Of 28 patients in the intention-to-treat analysis, 24 (86%) underwent successful implantation with a mean of 1.4±0.6 devices implanted per patient and independent leaflet grasping achieved in 90% of patients. The average procedure time was 134±68 minutes and no patients died or were converted to surgery. By 30 days, two patients had died and one patient had been hospitalised for heart failure (despite sustained tricuspid regurgitation); however, there were no strokes, myocardial infarctions, conversions to surgery, or reinterventions.
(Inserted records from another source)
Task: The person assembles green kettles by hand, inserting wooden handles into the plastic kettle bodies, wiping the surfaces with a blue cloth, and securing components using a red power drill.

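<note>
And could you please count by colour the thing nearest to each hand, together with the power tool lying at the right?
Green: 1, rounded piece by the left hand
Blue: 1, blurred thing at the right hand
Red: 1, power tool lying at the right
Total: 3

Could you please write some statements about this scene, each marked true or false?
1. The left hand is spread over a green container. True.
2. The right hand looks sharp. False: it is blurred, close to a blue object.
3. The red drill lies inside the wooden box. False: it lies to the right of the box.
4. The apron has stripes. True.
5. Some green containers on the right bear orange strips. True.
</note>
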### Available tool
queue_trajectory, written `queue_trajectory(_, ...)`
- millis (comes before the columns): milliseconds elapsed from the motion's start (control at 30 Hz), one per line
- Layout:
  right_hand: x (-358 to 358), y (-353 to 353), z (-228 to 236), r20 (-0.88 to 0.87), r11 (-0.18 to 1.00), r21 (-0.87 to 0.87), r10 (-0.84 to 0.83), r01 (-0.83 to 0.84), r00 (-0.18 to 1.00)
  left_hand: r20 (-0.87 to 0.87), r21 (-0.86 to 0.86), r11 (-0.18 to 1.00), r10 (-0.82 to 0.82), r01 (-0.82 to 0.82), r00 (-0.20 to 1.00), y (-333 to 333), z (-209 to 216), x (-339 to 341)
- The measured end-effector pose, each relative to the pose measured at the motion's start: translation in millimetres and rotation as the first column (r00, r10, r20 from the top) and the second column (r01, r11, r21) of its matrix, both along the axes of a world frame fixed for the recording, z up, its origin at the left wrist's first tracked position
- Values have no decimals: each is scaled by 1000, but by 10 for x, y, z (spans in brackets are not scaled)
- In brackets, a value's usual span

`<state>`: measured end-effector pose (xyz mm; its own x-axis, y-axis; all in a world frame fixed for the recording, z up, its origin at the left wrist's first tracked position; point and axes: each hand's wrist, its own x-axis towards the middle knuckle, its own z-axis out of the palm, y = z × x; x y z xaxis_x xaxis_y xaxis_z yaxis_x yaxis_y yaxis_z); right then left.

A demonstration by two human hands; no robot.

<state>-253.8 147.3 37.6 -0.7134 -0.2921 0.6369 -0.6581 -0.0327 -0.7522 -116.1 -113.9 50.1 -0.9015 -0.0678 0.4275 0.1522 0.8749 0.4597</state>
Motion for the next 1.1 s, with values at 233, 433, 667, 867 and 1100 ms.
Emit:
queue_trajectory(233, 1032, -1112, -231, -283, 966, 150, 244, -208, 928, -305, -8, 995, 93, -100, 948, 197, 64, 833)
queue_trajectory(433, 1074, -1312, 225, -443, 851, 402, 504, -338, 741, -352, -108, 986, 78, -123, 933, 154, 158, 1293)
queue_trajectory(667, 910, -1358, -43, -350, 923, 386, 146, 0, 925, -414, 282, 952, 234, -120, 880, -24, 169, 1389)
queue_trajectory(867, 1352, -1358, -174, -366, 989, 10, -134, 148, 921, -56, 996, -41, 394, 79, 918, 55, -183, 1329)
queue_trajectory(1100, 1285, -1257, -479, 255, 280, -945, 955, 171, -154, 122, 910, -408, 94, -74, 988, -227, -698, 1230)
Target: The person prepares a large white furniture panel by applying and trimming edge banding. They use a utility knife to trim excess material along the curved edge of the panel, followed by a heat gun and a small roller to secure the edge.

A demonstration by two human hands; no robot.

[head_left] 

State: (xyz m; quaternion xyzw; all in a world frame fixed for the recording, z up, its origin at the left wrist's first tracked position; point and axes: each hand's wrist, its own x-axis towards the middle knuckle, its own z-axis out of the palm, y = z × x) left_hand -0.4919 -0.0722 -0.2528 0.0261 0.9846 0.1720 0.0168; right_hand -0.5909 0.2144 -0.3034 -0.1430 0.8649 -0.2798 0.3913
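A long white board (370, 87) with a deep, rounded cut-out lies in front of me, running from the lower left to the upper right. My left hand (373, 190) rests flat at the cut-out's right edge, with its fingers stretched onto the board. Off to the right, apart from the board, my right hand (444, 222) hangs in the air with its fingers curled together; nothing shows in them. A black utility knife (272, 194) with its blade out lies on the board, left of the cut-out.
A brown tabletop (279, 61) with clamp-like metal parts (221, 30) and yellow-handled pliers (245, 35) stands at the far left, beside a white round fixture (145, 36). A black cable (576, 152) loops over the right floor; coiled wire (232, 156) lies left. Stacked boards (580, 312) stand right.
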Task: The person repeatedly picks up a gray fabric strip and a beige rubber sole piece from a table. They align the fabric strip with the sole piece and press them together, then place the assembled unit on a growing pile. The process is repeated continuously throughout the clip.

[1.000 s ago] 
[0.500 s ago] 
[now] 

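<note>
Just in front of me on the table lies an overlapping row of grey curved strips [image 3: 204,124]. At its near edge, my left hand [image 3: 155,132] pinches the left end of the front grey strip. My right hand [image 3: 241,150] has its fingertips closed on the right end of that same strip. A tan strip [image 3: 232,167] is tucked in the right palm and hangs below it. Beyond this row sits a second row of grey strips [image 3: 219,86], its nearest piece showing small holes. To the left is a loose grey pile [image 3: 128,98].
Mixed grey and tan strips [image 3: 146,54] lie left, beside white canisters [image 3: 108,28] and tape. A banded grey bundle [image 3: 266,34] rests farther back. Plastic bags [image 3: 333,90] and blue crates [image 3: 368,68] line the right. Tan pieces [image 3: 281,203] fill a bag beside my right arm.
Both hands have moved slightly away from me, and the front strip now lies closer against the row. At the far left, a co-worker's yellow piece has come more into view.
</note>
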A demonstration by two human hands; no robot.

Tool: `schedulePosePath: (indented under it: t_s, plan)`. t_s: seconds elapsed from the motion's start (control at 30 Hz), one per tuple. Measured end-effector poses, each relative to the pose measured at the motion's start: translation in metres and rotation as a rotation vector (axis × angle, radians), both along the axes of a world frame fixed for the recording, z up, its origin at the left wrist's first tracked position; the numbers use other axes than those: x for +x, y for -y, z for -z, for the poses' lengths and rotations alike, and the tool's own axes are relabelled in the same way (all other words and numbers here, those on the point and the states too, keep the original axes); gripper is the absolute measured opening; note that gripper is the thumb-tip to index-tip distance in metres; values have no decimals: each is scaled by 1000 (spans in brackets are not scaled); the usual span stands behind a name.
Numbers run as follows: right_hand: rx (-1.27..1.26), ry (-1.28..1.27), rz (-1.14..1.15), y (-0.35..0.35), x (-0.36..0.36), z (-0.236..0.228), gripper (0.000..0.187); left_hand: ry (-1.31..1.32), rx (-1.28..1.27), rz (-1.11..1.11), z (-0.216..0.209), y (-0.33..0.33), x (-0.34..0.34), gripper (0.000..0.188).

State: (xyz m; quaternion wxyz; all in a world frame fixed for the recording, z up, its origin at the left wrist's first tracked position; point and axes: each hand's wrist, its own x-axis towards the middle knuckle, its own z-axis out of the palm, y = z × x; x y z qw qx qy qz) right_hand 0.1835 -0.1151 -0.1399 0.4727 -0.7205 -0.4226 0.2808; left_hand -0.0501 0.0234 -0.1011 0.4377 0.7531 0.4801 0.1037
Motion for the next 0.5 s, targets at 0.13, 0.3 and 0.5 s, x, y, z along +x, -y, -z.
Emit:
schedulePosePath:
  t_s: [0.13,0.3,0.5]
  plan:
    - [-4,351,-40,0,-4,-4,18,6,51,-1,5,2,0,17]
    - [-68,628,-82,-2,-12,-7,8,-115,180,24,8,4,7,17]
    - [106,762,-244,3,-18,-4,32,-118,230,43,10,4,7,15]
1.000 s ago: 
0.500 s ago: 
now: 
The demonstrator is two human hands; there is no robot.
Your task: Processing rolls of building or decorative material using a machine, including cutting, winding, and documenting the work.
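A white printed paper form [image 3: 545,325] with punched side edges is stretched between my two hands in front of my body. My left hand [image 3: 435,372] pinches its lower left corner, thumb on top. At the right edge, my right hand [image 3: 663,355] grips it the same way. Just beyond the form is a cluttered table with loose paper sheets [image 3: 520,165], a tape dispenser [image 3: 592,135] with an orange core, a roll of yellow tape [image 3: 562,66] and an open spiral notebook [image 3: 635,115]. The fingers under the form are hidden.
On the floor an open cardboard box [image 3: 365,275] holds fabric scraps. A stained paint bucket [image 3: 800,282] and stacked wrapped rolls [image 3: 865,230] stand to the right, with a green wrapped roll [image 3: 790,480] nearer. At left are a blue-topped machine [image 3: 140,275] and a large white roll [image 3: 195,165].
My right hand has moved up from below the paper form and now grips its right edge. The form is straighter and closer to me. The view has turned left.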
Fam reported that, by 30 days, most patients had a significant reduction in tricuspid regurgitation (compared with baseline levels): 85% of patients had tricuspid regurgitation grade ≤2+ at 30 days. He observed that this reduction in tricuspid regurgitation was associated with a significant improvement in New York Heart Failure Association (NYHA) class—with 88% of patients in NYHA class I/II at 30 days. There was also, Fam said, a nearly 100m improvement in the six-minute walk test (on average).
He concluded that this first-in-human experience of the PASCAL system for tricuspid regurgitation indicated that the system was associated with “high procedural success, acceptable safety and significant clinical improvement in patients with challenging tricuspid anatomy and severe tricuspid regurgitation”. “Prospective studies with long-term follow-up are needed to confirm these initial promising results and further define the impact of the PASCAL repair system on clinical outcomes in patients with tricuspid regurgitation,” Fam added.